- [EXERCISE DETAILS]: Write every line below out again, exactly as given, but leave out the pictures.

--- DATA Enclosed Below ---

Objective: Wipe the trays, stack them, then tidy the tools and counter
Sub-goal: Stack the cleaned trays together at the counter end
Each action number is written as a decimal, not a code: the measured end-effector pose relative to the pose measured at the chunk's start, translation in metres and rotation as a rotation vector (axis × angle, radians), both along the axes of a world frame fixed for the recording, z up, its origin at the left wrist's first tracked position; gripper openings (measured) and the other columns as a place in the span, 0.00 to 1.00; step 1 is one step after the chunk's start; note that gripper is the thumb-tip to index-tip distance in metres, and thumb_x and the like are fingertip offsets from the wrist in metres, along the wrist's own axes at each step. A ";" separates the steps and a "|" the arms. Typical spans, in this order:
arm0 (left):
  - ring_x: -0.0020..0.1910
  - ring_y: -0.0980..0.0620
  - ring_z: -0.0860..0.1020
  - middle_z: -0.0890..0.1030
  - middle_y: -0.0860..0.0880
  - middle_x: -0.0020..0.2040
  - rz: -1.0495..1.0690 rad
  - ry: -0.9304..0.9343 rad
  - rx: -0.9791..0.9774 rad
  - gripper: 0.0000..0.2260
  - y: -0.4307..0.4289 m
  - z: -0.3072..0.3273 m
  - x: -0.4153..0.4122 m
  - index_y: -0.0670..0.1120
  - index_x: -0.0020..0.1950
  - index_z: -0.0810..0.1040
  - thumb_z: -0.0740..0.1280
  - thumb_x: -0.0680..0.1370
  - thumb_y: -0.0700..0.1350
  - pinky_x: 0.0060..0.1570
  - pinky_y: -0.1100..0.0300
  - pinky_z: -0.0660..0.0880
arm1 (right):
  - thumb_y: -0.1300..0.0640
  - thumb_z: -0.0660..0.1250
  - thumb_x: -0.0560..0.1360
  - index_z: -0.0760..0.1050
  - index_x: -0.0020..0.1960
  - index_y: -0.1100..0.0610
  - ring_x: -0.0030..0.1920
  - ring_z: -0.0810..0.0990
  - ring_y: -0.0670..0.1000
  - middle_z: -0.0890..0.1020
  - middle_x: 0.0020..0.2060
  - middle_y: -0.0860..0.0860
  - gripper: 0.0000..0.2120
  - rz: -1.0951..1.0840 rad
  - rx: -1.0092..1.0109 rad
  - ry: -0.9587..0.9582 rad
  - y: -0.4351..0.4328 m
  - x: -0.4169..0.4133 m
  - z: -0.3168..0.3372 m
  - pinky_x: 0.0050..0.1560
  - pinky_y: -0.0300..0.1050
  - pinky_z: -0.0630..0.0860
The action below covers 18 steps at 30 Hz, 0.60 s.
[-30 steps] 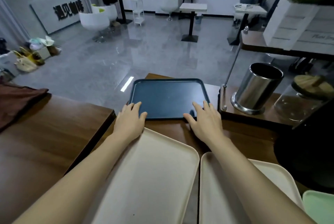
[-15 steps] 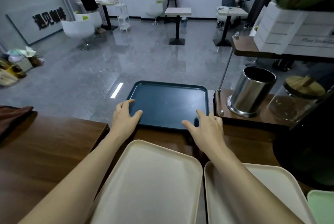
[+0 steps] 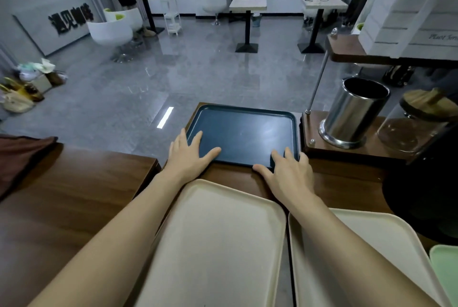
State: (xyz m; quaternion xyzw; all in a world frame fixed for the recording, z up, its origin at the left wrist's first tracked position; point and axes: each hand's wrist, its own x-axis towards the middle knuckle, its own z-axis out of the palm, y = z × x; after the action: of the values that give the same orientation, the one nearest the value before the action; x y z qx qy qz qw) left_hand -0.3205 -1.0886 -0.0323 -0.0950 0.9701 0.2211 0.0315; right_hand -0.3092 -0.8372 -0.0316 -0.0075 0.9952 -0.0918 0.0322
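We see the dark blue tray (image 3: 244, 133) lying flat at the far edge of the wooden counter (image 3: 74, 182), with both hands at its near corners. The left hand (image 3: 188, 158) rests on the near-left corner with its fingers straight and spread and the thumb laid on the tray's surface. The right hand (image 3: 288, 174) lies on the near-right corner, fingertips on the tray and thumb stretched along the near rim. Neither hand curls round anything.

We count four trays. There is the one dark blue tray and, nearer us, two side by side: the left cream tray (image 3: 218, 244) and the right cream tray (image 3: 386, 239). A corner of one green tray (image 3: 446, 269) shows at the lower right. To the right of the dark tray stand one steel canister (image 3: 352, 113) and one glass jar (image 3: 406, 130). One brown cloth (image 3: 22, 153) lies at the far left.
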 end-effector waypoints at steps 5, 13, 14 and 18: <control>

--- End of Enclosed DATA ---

- [RESPONSE TO THIS EXERCISE]:
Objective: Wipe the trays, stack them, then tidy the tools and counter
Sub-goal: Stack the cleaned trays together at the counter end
Each action number is written as a decimal, not a code: the measured end-effector pose relative to the pose measured at the chunk's start, translation in metres and rotation as a rotation vector (axis × angle, radians), both along the axes of a world frame fixed for the recording, z up, its origin at the left wrist's first tracked position; gripper openings (measured) and the other columns as a place in the span, 0.00 to 1.00; step 1 is one step after the chunk's start; note that gripper is the thumb-tip to index-tip distance in metres, and thumb_x and the like are fingertip offsets from the wrist in metres, along the wrist's own axes at each step. A ";" separates the steps and a "|" the arms. Typical spans, in this order:
arm0 (left):
  - ring_x: -0.0020..0.1910
  - ring_y: -0.0980..0.0620
  - ring_z: -0.0860..0.1020
  - middle_z: -0.0890..0.1030
  - middle_y: -0.0860..0.0880
  - middle_x: -0.0020..0.2040
  - rz: -1.0495..1.0690 rad
  - ry: -0.9304..0.9343 rad
  - rx: -0.9791..0.9774 rad
  - gripper: 0.0000..0.2260
  - y: -0.4307..0.4289 m
  - z: -0.3072..0.3273 m
  - x: -0.4153..0.4122 m
  - index_y: -0.0670..0.1120
  - index_x: -0.0020..0.1950
  - index_z: -0.0810..0.1040
  - thumb_z: -0.0740..0.1280
  - thumb_x: -0.0680..0.1370
  - thumb_y: -0.0700..0.1350
  - pinky_x: 0.0060..0.1570
  - pinky_y: -0.1100..0.0300
  - pinky_z: -0.0660..0.0880
arm1 (right):
  - thumb_y: -0.1300..0.0640
  - thumb_z: -0.0660..0.1250
  - thumb_x: -0.0560..0.1360
  - index_z: -0.0760..0.1050
  - index_x: -0.0020..0.1960
  - index_y: -0.1100..0.0610
  - ring_x: -0.0030..0.1920
  - ring_z: -0.0810..0.0990
  - ring_y: -0.0670..0.1000
  - middle_z: -0.0890..0.1020
  - middle_x: 0.0020..0.2060
  - middle_y: -0.0860..0.0860
  - gripper: 0.0000..0.2120
  - rz: -1.0951..1.0840 rad
  - rx: -1.0092..1.0109 rad
  - ry: -0.9587..0.9582 rad
  - y: -0.4351..0.4328 m
  - x: -0.4169..0.4133 m
  - z: -0.3168..0.3372 m
  - pinky_x: 0.0050..0.1560
  - pinky_y: -0.0300..0.1050
  - pinky_z: -0.0630..0.0860
The action below covers 18 steps at 30 Hz, 0.60 s.
[-30 steps] 
[-15 steps] 
[+0 steps] 
State: (xyz m; quaternion xyzw; all in a world frame fixed for the recording, z up, its origin at the left wrist's first tracked position; point and axes: each hand's wrist, its own x-axis towards the middle knuckle, its own z-axis out of the palm, y = z × x; after the action: of the values that give the same orientation, the one nearest the value before the action; x y z qx qy qz qw) left_hand -0.3205 -1.0886 -0.0323 -0.0950 0.9701 0.2211 0.0315; right_hand -0.3092 -0.8372 -0.0316 -0.0075 0.9952 -0.0918 0.0322
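We see the dark blue tray (image 3: 244, 133) lying flat at the far edge of the wooden counter (image 3: 74, 182), with both hands at its near corners. The left hand (image 3: 188, 158) rests on the near-left corner with its fingers straight and spread and the thumb laid on the tray's surface. The right hand (image 3: 288, 174) lies on the near-right corner, fingertips on the tray and thumb stretched along the near rim. Neither hand curls round anything.

We count four trays. There is the one dark blue tray and, nearer us, two side by side: the left cream tray (image 3: 218, 244) and the right cream tray (image 3: 386, 239). A corner of one green tray (image 3: 446, 269) shows at the lower right. To the right of the dark tray stand one steel canister (image 3: 352, 113) and one glass jar (image 3: 406, 130). One brown cloth (image 3: 22, 153) lies at the far left.
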 end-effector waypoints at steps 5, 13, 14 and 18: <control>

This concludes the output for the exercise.